III. URBANE INTERVENTIONEN: künstlerische Projekte und Experimente, im Zentrum und an der Peripherie

Produktion, Vernetzung und Vermittlung als ortsspezifische künstlerische Praxis in und um die station urbaner kulturen/nGbK Hellersdorf

Adam Page (Berlin)
Die station urbaner kulturen hat sich seit 2014 aus dem Projekt „Kunst im Untergrund“ zum zweiten Standort der nGbK in (Berlin-)Hellersdorf entwickelt. Dem einst jüngsten Stadtteil der DDR, dessen Geschichte nach 1989 und seinem aktuellen Wandel sind durchgehend Fragen zu sozialer Stadtentwicklung, Gemeinwohl und gesamtstädtischen Zusammenhängen eingeschrieben. Die dort stattfindenden Ausstellungs- und Veranstaltungsprojekte verhandeln diese Themen aus verschiedenen Perspektiven und sind geprägt durch die künstlerische Praxis der Beteiligungsformate: Sie wirken in das Quartier hinein und erzeugen neue öffentliche Räume. So wie die Grünfläche, die seit 2016 auch „Place Internationale“ genannt wird, sind es Orte der künstlerischen Interaktion mit der Anwohner:innenschaft und der gemeinschaftlichen Gestaltung für ein Miteinander im Bezirk.

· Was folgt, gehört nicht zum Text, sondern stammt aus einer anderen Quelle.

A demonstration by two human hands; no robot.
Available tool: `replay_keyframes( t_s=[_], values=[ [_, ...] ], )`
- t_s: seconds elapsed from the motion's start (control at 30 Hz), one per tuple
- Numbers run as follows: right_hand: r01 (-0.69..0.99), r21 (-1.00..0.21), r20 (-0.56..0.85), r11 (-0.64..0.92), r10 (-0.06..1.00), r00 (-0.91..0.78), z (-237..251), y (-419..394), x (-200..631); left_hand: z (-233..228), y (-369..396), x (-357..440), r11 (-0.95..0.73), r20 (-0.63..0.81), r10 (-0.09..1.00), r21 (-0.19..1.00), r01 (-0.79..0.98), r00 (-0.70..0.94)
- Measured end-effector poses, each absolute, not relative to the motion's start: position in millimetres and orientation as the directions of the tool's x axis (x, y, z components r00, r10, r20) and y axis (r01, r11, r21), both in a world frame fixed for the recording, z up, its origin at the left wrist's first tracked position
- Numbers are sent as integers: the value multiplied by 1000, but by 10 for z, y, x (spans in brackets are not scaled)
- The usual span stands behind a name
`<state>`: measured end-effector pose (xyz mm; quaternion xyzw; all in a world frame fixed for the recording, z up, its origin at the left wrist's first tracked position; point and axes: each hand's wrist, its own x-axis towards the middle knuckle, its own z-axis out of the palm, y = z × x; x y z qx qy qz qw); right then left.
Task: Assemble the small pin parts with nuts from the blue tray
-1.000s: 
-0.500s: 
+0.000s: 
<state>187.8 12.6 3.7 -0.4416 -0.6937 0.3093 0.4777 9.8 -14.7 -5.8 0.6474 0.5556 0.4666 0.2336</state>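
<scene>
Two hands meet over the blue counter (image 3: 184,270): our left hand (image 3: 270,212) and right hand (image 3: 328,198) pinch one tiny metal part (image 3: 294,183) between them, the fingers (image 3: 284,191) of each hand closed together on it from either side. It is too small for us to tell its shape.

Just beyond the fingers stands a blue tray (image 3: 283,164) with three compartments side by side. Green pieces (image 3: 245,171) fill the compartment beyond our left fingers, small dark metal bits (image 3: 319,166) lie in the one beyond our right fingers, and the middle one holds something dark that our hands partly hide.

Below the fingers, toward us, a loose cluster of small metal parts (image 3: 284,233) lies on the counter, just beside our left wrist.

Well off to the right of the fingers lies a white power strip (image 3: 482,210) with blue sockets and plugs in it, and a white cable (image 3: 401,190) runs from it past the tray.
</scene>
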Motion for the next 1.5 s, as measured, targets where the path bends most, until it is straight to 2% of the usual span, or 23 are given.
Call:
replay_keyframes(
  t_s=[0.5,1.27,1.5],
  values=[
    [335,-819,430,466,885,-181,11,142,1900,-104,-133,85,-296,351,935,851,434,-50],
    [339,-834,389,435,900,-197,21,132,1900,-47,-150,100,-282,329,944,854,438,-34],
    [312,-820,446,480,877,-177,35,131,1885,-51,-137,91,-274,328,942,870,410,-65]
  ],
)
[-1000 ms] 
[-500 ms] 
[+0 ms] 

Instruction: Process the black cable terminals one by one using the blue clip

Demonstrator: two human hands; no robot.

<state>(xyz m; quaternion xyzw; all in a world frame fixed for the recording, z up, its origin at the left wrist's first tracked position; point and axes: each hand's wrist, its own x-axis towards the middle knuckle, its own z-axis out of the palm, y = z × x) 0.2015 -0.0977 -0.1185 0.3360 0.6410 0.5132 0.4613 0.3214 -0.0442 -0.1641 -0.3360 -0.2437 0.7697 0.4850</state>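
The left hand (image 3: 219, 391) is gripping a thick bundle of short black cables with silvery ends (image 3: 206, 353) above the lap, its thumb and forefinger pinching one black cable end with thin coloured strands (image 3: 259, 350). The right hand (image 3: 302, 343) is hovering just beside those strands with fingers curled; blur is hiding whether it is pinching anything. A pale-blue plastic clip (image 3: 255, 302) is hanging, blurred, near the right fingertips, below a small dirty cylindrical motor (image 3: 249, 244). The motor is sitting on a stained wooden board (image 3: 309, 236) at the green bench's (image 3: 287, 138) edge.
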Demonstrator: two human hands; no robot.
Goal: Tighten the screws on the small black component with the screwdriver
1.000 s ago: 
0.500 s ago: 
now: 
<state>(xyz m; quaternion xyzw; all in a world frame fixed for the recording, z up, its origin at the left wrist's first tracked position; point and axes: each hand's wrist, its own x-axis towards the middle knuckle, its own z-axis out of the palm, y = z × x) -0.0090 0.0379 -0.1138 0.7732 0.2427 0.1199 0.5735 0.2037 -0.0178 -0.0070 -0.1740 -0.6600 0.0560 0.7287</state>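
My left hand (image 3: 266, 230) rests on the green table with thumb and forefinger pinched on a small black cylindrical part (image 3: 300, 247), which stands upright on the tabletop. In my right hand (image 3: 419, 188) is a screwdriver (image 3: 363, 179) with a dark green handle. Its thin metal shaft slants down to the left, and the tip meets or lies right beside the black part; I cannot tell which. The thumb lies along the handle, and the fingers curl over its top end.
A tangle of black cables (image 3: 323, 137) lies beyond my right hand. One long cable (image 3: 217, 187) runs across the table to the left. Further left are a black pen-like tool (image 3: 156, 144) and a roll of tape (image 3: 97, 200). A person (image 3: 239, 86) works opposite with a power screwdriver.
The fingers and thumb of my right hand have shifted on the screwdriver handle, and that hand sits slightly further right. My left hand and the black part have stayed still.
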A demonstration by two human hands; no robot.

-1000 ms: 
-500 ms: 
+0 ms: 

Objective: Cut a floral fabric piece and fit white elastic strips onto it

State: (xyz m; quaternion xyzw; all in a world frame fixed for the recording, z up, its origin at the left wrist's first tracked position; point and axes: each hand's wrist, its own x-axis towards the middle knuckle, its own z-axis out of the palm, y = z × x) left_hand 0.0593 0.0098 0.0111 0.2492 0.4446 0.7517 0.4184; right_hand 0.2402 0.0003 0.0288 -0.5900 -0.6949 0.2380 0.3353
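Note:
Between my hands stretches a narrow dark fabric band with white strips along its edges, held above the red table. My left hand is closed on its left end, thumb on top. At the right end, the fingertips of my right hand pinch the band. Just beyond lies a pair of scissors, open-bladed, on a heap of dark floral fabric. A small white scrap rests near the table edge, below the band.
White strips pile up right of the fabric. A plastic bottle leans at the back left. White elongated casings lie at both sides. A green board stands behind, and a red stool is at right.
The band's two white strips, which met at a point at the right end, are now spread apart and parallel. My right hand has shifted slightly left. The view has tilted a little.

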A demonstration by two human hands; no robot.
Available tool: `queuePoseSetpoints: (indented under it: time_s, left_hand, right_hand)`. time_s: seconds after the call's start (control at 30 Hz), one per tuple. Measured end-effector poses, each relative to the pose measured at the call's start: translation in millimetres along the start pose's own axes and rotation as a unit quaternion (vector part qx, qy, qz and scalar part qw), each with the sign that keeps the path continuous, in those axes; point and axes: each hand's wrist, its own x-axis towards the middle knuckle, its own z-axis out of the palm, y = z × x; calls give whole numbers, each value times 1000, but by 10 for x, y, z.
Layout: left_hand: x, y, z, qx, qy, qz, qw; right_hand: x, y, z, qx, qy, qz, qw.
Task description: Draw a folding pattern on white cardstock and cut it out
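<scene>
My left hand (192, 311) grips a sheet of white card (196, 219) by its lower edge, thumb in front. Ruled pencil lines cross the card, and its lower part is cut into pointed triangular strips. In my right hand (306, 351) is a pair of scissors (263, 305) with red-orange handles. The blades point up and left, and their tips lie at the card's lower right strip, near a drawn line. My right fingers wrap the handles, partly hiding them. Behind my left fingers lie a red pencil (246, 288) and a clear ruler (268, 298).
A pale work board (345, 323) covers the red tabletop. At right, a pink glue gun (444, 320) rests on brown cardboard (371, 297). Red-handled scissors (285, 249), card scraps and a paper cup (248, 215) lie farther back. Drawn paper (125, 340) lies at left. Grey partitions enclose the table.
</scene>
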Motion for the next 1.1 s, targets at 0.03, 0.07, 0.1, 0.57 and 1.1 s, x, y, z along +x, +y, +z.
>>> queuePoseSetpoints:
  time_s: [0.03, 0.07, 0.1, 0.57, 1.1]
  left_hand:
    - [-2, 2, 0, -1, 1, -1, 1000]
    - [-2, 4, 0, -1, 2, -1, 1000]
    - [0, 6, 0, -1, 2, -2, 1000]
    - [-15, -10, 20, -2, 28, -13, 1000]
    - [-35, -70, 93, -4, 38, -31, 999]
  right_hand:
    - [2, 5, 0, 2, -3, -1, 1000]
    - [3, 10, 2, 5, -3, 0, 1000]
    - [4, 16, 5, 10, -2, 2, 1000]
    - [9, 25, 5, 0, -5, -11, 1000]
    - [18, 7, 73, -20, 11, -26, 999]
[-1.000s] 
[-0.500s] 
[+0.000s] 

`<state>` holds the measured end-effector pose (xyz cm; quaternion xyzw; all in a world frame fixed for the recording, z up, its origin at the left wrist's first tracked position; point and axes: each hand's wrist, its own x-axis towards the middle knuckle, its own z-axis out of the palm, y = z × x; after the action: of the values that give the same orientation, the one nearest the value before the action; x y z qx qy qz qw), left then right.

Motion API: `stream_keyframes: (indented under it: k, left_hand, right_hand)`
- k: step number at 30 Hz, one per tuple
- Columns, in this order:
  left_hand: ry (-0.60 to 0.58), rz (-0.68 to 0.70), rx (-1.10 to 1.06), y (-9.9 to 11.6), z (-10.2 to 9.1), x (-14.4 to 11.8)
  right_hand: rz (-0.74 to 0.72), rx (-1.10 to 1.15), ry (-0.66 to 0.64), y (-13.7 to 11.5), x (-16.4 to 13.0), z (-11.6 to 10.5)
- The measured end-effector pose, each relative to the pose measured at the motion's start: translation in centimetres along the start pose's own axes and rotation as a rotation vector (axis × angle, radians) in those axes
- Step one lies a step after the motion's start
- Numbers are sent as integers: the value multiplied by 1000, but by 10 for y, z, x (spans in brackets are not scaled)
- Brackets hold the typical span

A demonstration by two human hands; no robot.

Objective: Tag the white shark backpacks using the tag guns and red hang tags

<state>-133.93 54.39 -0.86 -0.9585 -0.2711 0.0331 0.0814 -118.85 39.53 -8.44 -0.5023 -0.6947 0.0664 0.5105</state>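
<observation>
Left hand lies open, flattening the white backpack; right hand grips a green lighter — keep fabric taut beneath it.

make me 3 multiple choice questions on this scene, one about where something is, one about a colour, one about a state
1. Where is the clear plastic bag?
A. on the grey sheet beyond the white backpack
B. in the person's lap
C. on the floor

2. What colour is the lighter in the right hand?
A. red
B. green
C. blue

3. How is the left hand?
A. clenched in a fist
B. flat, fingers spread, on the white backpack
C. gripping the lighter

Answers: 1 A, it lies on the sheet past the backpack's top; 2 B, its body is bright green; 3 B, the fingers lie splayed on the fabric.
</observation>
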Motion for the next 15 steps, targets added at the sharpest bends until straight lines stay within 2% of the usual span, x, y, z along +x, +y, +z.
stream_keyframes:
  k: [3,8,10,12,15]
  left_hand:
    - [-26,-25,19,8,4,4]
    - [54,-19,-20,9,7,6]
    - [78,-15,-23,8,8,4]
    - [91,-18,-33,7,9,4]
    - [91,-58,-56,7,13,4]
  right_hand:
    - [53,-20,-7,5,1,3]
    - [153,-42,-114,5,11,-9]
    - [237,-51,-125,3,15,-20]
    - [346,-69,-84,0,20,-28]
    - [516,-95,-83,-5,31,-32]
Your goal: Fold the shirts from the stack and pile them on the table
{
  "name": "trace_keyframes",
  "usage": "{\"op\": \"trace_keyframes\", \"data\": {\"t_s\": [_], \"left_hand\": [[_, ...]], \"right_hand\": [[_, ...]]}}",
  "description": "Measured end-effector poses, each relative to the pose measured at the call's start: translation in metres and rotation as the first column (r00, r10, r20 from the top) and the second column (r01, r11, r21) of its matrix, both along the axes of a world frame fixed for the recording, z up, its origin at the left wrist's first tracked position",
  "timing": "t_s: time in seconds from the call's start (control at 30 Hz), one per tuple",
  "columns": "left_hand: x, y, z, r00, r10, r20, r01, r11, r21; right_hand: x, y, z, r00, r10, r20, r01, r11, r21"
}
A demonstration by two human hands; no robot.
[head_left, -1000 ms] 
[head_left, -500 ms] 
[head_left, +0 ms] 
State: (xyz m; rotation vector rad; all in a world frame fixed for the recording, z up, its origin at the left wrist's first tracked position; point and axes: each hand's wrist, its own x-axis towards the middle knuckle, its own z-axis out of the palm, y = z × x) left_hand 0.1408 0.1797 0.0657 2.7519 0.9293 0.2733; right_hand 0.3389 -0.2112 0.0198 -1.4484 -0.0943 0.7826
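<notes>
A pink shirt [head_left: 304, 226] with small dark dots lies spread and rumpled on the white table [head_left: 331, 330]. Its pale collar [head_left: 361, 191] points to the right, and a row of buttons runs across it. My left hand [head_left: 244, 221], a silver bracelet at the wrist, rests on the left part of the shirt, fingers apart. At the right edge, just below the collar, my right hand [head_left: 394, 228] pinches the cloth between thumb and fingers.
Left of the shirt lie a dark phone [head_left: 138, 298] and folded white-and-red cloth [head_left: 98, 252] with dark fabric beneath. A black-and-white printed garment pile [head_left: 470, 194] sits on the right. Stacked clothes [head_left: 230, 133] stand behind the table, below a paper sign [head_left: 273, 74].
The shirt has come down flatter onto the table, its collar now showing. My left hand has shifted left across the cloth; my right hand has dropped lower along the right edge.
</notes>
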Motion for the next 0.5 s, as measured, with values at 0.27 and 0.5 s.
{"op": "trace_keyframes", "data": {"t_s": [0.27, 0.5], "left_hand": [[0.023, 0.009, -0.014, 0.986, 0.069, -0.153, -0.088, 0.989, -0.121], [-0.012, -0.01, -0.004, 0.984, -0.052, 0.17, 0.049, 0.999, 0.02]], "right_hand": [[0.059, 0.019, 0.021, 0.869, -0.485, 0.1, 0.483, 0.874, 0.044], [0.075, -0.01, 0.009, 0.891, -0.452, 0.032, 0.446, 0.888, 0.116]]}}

Polyvalente Alltagsorte. Eine Reflexion über den performativen Exkurs in den Stadtraum von São Paulo

Martina Baum und Markus Vogl (Stuttgart)
Polyvalente Alltagsorte bilden die Grundlage einer Alltäglichkeit des Städtischen, des Gewöhnlichen im besten Sinne: Hier passiert das tägliche Leben. Der Artikel beleuchtet den Begriff der Polyvalenz im Kontext von Architektur und Städtebau und stellt das Repertoire der polyvalenten Elemente vor, die eine Basis für Identifikation und Interaktion zwischen Mensch und Raum sind. Das Repertoire umfasst geometrische Formen, die zu archetypischen Formen weiterentwickelt polyvalente Wirkung entfalten können. Wir nutzen diese bekannten, gewöhnlichen Elemente, die für jeden benennbar sind, um über die Bedeutung von Aneignung und Aneignungspotenzial in Stadt, Architektur und Freiräumen zu diskutieren. Die radikale Normalität dieser Elemente, ihre Wirksamkeit und Sichtbarkeit im Alltäglichen liefern uns die Basis für eine niederschwellige und spielerische Auseinandersetzung mit der Thematik. Im Rahmen der 12. Bienal Internacional de Arquitetura in São Paulo haben wir eine Einladung für eine solche entwerferische Auseinandersetzung ausgesprochen und räumliche Interventionen für den Praça da República mit diesem Repertoire entworfen und realisiert.

Die entblößte Stadt

Ulrike Krautheim (Tokyo)
Der Beitrag beleuchtet die Aktivitäten der Performance-Gruppe Zero Jigen (Zero Dimension), einer der radikalsten Formationen der japanischen Happening- und Performance-Szene der 1960er Jahre, über den Zeitraum von 1960 bis 1970. In einer Phase, in der die Traumata des Zweiten Weltkrieges im Bewusstsein der Bevölkerung noch stark präsent sind und zugleich eine Welle der Modernisierung die gesamte Gesellschaft überschwemmt, beruft sich Zero Jigen wie einige andere „ritualistische Künstlergruppen“ dieser Zeit auf Elemente einer vormodernen japanischen Kultur in der Idee, das menschliche Sein an seine Ursprünge, seinen ‚Nullpunkt‘ zurückzuführen. Während die urbanen Interventionen von Zero Jigen in der ersten Hälfte der 1960er Jahre auf die Konfrontation der (in vielen Fällen nackten) Körper der Performer*innen mit dem in einem rasanten Transformationsprozess befindlichen Stadtraum abzielen, nehmen die Aktivitäten im Vorfeld der 1970 stattfindenden Osaka Expo einen zunehmend politischen Charakter an. Zero Jigens Aktivitäten spiegeln exemplarisch die enge Verzahnung von Avantgarde-Kunst mit der politischen Entwicklung in Japan der 1960er Jahre wider und dokumentieren einen Prozess der Verdrängung des performativen Körpers aus dem öffentlichen Raum.